Instructions for the task: Give the listing again exactly, skipping any pictures it holds.

Material provided:

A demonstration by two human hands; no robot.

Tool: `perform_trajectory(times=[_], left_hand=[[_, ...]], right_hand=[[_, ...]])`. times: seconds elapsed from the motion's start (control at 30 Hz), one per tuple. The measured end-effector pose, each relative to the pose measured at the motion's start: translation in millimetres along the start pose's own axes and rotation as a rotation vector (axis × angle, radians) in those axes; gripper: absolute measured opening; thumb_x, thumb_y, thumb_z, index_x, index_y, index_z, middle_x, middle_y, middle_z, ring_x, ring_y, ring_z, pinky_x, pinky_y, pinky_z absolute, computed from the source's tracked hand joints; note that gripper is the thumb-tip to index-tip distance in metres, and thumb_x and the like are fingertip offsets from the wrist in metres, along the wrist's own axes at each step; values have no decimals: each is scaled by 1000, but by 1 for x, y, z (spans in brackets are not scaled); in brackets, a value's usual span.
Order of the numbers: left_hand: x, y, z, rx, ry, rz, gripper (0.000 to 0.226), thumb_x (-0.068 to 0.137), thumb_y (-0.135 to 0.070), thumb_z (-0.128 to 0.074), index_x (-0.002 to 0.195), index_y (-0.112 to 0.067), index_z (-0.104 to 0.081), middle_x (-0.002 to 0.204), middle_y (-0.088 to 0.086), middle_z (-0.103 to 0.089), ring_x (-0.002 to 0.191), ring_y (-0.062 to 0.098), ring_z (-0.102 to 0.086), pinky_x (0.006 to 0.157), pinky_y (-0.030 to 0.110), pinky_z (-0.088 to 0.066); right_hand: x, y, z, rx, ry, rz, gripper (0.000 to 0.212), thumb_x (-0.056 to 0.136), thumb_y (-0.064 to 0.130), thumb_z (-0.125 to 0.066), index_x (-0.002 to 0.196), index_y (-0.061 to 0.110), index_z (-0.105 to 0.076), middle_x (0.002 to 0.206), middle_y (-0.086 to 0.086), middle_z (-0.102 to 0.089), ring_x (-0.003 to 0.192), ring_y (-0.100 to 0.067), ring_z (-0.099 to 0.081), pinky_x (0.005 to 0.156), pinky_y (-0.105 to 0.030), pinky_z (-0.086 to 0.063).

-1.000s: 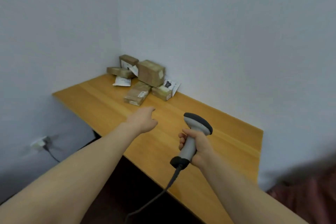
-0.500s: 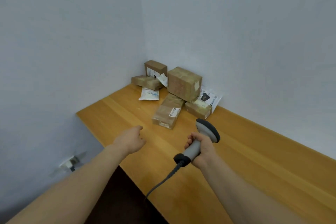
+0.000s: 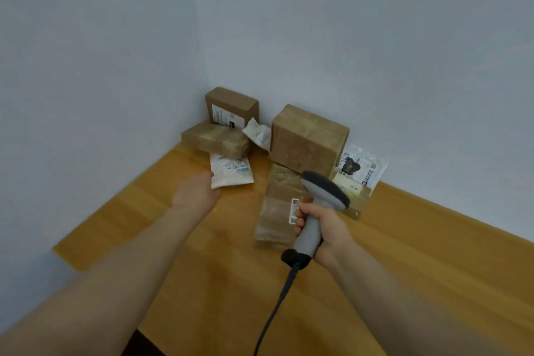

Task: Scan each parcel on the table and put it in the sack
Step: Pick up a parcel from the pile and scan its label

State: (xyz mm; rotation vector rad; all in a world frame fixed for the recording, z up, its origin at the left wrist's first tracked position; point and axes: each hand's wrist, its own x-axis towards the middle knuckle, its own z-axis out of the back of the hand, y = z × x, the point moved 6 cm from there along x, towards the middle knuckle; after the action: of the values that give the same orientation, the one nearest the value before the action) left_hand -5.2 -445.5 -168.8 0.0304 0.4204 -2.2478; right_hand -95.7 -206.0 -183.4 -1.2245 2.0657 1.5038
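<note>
A pale wooden table (image 3: 202, 283) runs into the corner of a bare room, its far edges butted against the left wall (image 3: 86, 66) and the back wall (image 3: 375, 37), both plain grey-white; below its near edge shows a strip of dark floor (image 3: 138, 347).

The parcels are heaped in that corner: a labelled box (image 3: 231, 108) stands upright against the wall; a low flat box (image 3: 215, 139) lies in front of it; a white pouch (image 3: 231, 173) lies on the wood just under the flat box's edge; a crumpled white packet (image 3: 258, 133) is wedged between these and a big taped carton (image 3: 306, 144); a long flat parcel (image 3: 277, 211) stretches toward the viewer from beneath the carton; a clear printed bag (image 3: 359, 167) leans on the back wall to the right, with a small box (image 3: 355, 196) in front of it.

The right hand (image 3: 323, 228) is wrapped round the handle of a grey scanner (image 3: 318, 205), its head over the long parcel; its cable (image 3: 277, 303) trails off the near edge. The left hand (image 3: 196, 193) is blurred, its fingertips at the pouch's left edge; whether it grips I cannot tell.
</note>
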Motion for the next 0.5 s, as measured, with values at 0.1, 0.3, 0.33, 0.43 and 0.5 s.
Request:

Completed task:
A demonstration by two human hands; no robot.

Tool: `perform_trajectory(times=[_], left_hand=[[_, ...]], right_hand=[[_, ...]])`. times: seconds elapsed from the motion's start (control at 30 Hz), one per tuple. The measured end-effector pose, each relative to the pose measured at the motion's start: translation in millimetres along the start pose's own axes and rotation as a rotation vector (axis × angle, radians) in those axes; gripper: absolute measured opening; thumb_x, thumb_y, thumb_z, index_x, index_y, index_z, middle_x, middle_y, middle_z, ring_x, ring_y, ring_z, pinky_x, pinky_y, pinky_z absolute, computed from the source's tracked hand joints; note that gripper is the thumb-tip to index-tip distance in metres, and thumb_x and the like are fingertip offsets from the wrist in metres, along the wrist's own axes at each step; values have no decimals: each is scaled by 1000, but by 1 for x, y, z (spans in brackets are not scaled); in brackets, a value's usual span.
Order of the numbers: left_hand: x, y, z, rx, ry, rz, gripper (0.000 to 0.226), thumb_x (-0.068 to 0.137), thumb_y (-0.135 to 0.070), thumb_z (-0.128 to 0.074), index_x (-0.002 to 0.195), index_y (-0.112 to 0.067), index_z (-0.104 to 0.081), middle_x (-0.002 to 0.204), middle_y (-0.088 to 0.086), middle_z (-0.103 to 0.089), ring_x (-0.002 to 0.191), ring_y (-0.062 to 0.098), ring_z (-0.102 to 0.086), pinky_x (0.006 to 0.157), pinky_y (-0.030 to 0.110), pinky_z (-0.088 to 0.066); right_hand: x, y, z, rx, ry, rz, gripper (0.000 to 0.212), thumb_x (-0.056 to 0.136), thumb_y (-0.064 to 0.130), thumb_z (-0.125 to 0.066), index_x (-0.002 to 0.196), index_y (-0.061 to 0.110), index_z (-0.105 to 0.076), middle_x (0.002 to 0.206), middle_y (-0.086 to 0.086), middle_z (-0.102 to 0.089), ring_x (-0.003 to 0.192), ring_y (-0.100 to 0.067), ring_z (-0.099 to 0.081), pinky_x (0.005 to 0.156), pinky_y (-0.105 to 0.030), pinky_z (-0.086 to 0.063).

-1.000s: 
-0.500s: 
+0.000s: 

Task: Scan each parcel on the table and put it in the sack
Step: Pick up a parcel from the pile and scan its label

State: (xyz mm; rotation vector rad; all in a world frame fixed for the recording, z up, its origin at the left wrist's first tracked position; point and axes: each hand's wrist, its own x-axis towards the middle knuckle, its own z-axis out of the back of the hand, y = z × x, the point moved 6 cm from there along x, towards the middle knuckle; after the action: of the values that give the same orientation, the one nearest the value before the action) left_hand -5.2 -445.5 -168.8 0.0304 0.4204 -2.2478; right_hand -95.7 -206.0 -183.4 -1.2245 2.0657 1.5038
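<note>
A pale wooden table (image 3: 202, 283) runs into the corner of a bare room, its far edges butted against the left wall (image 3: 86, 66) and the back wall (image 3: 375, 37), both plain grey-white; below its near edge shows a strip of dark floor (image 3: 138, 347).

The parcels are heaped in that corner: a labelled box (image 3: 231, 108) stands upright against the wall; a low flat box (image 3: 215, 139) lies in front of it; a white pouch (image 3: 231, 173) lies on the wood just under the flat box's edge; a crumpled white packet (image 3: 258, 133) is wedged between these and a big taped carton (image 3: 306, 144); a long flat parcel (image 3: 277, 211) stretches toward the viewer from beneath the carton; a clear printed bag (image 3: 359, 167) leans on the back wall to the right, with a small box (image 3: 355, 196) in front of it.

The right hand (image 3: 323, 228) is wrapped round the handle of a grey scanner (image 3: 318, 205), its head over the long parcel; its cable (image 3: 277, 303) trails off the near edge. The left hand (image 3: 196, 193) is blurred, its fingertips at the pouch's left edge; whether it grips I cannot tell.
</note>
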Motion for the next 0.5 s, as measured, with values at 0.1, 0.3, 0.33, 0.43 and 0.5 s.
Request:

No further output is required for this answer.